Review of Broke Millenial by Erin Lowry

Here we go again for another book review/educational moment ! Let me say I was blown away by this book, also it made me freak the hell out. Us, millenials does not know how to manage our money…it is the sad truth. The good thing, though, is that we can learn and start conversations around money with our peers. Yes, let’s stop making money such a taboo because it is really what is holding us back. We are afraid of comparing, judging, and so on but what if we started those conversation for improving and helping. This exactly the purpose of this book.

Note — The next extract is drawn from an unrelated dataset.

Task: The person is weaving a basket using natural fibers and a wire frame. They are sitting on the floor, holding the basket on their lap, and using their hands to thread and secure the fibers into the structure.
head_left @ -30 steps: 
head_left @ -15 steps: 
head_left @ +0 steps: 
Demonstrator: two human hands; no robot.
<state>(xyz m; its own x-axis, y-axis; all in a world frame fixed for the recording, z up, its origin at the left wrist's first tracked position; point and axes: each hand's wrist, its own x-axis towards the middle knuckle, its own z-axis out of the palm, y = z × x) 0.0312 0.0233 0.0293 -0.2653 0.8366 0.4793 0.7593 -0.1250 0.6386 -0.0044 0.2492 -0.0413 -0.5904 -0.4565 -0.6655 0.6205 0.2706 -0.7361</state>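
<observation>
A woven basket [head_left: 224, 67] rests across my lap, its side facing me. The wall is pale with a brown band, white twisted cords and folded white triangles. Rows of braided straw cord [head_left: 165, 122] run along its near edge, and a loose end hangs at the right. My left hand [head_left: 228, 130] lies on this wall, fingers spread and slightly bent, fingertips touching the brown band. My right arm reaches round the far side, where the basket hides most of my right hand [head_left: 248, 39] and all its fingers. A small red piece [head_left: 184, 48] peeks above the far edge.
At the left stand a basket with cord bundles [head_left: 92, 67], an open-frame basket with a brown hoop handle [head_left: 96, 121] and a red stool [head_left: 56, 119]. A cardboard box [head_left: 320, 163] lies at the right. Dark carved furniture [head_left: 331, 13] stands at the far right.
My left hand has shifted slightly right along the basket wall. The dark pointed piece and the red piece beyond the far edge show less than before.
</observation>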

Erin Lowry admits that her parents give her some knowledge about finances and wrote this book to help us, and she is doing it with brillance ! Like my previous review about Good Morning, Good Life, I loved the practicality. (I already talked about the cash diet !). She does not just to tell you what she knows, she tells you how to do it. It is written in a light tone, so you will not get bored to death while reading it. Yes, it talks about finances, but if you care about YOUR money, you definitely want to read this book. Again, not a page turner (self-help book) are just not, but definitely a book I recommend to all the young people out there. It took me three days to read, skipping the chapters about debts (just because I have none) and making notes for later. And here I am to share some knowledge, but if you want more than that, you can always get yourself a copy 😉

First of all, you need an emergency funds !! As the name indicates, it is money that you are saving into an account you have easily access to and that you can withdraw money from only in case of emergency. The money you should collect must be around 3-6 months of your living expenses (yep, I am far from it, it is one of my sub goal of one of my main goal…remember I want to save at least 800 euros/month). Super important !! Do not even think about implementing what is written below before having an emergency funds. Unless you have debt, and in that case repaying them should be the priority (in this case, Lowry advice to try to reach an emergency funds of only 1000 euros).

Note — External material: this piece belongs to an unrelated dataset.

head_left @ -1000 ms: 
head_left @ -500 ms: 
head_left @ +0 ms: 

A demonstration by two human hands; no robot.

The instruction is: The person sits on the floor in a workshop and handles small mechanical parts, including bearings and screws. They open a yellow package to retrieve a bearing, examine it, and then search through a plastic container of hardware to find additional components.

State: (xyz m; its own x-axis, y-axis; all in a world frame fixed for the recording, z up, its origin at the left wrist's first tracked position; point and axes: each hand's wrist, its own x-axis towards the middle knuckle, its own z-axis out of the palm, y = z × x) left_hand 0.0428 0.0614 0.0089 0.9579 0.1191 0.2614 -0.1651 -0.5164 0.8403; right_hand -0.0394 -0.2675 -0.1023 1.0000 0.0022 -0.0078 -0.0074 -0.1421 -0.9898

Secondly, you are not to young to start saving up for retirement. About this one, it seems that the Americans are the lucky one having a 401k that they can join with their company and save (well, it is literrally investing, even if you do not know it) from the day they start working there and then get that money for retirement. In Europe, the system is different, and since I am not currently working where I technically live, it is messed up but anyway….saving is always a good idea. For people who think it is not for them, and that they are to young…look at the increase of life expectancy year after year, and you will understand that it is more likely for you to live until you are old, than to die tomorrow. Of course, this must not mean you need to stop everything and put every pennies into a saving account. However, just think that this little extra will be helpful during your golden years.

Now, if you thought it was not a lot already….saving is barely enough. Saving will barely bring you money, which is utterly unfair as banks take this money to invest themselves, win a lot of money and recompensate with 0,15% (if you are lucky, a whole chapter about choosing the right finance product, the book is worth it for that alone) of interest IF you manage to keep your saving for a whole year while they are playing with it and win a lot more than those interest. Anyway…you need to start to save yourself and make YOUR money works for itself while you are sleeping. (How cool is that ?)

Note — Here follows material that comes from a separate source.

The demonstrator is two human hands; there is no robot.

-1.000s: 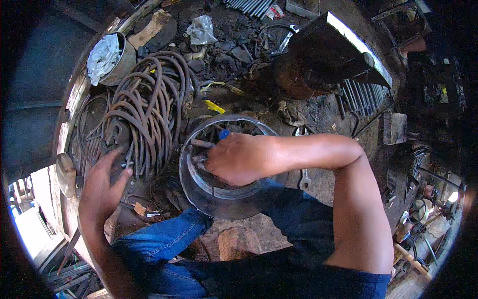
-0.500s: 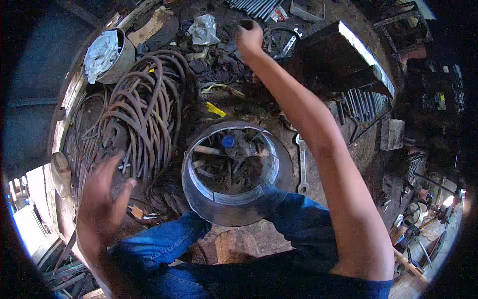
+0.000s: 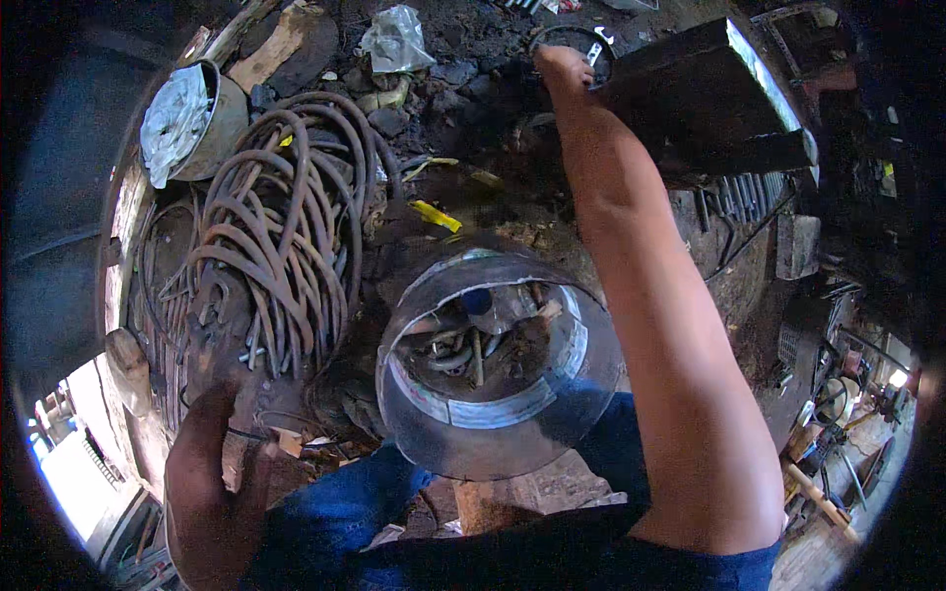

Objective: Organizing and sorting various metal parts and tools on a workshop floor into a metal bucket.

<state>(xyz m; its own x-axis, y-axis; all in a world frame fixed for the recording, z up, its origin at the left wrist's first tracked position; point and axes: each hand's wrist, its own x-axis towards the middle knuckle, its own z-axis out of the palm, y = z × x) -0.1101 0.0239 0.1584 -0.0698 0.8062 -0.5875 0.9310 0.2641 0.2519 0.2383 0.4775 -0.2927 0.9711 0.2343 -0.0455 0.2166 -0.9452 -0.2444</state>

Those are the three main points that I will definitely remember, and try to put in place. I know it can seems like a lot, but the younger you start, the better. Also take it slow, you can allow yourself to do that, precisely because you are young. My emergency funds is only going to be complete in 6 months, and that it is if I respect strictly my budget, which let’s be honest is probably not going to happen.However, it might take you way longer, but even if it is just putting 30-50 euros aside each month, it is already so much more that what the majority of our generation does. When I will have this emergency fund, I will probably switch banks, start a saving account and then finally start investing. It is a long process, there is no shortcut or quick way (ok, maybe winning the lottery), but that’s it.

Taking this book into your hands or just reading this lines means that you have acquired some knowledge, and what you are doing with it now is up to you.